## [PROBLEM TO WORK ON]
Return nothing except the lines from the one that contains "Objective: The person" through the end of the material below, each exactly as given.
******************************
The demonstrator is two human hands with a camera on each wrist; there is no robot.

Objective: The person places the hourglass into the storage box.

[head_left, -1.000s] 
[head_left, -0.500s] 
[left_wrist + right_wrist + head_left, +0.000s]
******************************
## [TASK RESULT]
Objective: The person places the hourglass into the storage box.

[head_left, -1.000s] 
[head_left, -0.500s] 
[left_wrist + right_wrist + head_left, +0.000s]

The exercise was answered in full.